DATA TO PROCESS:
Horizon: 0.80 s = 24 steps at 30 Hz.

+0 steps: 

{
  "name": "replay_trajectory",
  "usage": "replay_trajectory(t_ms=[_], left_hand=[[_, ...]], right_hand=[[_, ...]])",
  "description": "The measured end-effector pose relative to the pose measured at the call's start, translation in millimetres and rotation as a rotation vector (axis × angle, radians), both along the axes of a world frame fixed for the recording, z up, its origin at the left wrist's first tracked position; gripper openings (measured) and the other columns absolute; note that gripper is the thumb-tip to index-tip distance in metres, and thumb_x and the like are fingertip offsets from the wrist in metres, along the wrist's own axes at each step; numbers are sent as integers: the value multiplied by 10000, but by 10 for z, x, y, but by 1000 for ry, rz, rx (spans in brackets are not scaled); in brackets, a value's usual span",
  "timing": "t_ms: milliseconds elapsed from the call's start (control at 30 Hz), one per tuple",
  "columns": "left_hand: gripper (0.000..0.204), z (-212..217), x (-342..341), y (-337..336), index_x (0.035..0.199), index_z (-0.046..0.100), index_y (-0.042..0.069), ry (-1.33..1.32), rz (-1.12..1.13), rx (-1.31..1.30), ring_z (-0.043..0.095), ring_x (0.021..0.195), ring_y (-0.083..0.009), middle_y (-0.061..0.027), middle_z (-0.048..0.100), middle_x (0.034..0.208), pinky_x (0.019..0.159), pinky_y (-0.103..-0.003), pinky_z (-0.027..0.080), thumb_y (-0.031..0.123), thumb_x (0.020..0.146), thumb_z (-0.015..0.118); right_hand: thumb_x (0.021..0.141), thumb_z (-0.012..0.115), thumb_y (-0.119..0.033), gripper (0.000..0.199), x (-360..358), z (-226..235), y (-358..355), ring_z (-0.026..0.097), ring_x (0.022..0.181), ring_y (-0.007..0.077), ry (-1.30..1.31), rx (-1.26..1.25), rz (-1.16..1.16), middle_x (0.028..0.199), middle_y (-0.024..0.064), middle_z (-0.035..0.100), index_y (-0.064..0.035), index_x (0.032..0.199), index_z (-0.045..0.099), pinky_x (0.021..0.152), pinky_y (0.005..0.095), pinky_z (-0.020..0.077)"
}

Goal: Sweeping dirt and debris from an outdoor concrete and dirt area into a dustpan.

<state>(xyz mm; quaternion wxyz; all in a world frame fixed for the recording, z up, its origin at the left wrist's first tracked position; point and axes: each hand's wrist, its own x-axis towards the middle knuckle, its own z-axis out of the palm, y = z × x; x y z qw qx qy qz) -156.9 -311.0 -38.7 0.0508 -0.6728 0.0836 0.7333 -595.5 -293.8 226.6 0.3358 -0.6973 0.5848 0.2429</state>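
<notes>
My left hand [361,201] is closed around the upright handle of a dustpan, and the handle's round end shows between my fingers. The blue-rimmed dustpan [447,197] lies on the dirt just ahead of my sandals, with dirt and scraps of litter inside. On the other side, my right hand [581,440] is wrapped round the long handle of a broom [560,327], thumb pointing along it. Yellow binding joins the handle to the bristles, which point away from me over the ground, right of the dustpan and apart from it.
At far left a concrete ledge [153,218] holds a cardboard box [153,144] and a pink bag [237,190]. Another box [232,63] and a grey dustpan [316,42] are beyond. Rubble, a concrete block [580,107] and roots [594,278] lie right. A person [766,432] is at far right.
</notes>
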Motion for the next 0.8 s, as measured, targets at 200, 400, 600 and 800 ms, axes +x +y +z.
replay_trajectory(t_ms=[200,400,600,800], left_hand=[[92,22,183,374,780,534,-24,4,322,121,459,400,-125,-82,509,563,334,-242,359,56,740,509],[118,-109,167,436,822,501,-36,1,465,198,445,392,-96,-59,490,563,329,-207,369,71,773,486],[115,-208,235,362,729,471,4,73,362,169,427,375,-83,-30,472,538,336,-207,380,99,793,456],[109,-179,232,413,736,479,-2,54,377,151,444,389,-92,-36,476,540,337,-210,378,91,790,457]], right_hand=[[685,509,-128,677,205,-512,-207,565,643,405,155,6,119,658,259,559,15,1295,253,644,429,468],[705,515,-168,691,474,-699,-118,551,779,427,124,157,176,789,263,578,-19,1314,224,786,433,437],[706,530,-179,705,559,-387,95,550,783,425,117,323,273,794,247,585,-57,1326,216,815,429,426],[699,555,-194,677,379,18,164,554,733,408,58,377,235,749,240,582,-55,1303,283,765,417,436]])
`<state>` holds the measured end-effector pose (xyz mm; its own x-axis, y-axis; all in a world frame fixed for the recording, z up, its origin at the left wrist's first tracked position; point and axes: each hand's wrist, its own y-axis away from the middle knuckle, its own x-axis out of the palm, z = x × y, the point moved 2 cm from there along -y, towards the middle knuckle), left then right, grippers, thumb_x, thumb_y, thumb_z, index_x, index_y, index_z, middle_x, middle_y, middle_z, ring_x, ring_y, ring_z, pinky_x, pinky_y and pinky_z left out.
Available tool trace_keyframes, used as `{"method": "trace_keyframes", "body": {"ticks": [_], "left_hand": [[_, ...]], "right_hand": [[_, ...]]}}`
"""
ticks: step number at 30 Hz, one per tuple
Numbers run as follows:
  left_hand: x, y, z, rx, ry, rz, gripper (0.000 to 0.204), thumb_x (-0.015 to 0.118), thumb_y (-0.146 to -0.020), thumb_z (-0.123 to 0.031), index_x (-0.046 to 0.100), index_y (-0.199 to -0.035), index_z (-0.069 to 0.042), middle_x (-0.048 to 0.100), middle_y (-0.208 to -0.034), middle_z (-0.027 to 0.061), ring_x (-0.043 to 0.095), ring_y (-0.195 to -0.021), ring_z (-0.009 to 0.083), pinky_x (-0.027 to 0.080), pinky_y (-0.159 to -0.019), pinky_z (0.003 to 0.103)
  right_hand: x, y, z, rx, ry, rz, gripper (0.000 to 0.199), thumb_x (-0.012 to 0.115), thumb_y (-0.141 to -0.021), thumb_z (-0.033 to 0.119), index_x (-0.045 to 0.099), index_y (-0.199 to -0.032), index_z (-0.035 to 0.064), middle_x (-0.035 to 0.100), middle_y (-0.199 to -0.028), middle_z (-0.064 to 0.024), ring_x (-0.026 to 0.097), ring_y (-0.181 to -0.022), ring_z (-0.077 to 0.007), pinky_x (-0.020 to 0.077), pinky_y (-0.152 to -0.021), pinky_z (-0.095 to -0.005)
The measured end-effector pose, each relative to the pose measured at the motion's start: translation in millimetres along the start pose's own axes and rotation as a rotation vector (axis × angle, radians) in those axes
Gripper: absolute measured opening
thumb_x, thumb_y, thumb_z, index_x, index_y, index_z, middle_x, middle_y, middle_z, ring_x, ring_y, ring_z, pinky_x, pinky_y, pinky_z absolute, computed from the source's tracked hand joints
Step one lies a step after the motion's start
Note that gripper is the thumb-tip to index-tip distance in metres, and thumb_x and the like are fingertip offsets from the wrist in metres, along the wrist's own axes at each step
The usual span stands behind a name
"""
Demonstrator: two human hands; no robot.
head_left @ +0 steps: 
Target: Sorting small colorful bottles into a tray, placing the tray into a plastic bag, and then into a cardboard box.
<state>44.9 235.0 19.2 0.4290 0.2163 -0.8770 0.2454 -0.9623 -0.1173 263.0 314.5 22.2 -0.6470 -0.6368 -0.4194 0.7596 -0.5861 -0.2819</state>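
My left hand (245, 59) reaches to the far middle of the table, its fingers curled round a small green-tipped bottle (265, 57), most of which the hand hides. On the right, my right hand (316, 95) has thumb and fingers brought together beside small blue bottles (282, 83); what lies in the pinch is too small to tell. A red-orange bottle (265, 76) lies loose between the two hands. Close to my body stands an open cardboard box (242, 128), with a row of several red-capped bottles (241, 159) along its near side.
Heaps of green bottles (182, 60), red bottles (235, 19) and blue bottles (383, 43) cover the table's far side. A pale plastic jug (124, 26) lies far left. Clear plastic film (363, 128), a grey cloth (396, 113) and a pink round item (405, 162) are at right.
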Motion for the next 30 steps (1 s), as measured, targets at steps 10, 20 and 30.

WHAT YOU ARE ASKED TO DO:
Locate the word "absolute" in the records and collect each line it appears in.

OUTPUT:
  "description": "The measured end-effector pose relative to the pose measured at the call's start, translation in millimetres and rotation as a rotation vector (axis × angle, radians), both along the axes of a world frame fixed for the recording, z up, its origin at the left wrist's first tracked position; gripper openings (measured) and the other columns absolute; note that gripper is the thumb-tip to index-tip distance in metres, and thumb_x and the like are fingertip offsets from the wrist in metres, along the wrist's own axes at each step; numbers are sent as integers: the value multiplied by 10000, but by 10 for z, x, y, but by 1000 for ry, rz, rx (spans in brackets are not scaled); in brackets, a value's usual span",
Gripper: absolute measured opening
thumb_x, thumb_y, thumb_z, index_x, index_y, index_z, middle_x, middle_y, middle_z, ring_x, ring_y, ring_z, pinky_x, pinky_y, pinky_z absolute, computed from the source's tracked hand joints

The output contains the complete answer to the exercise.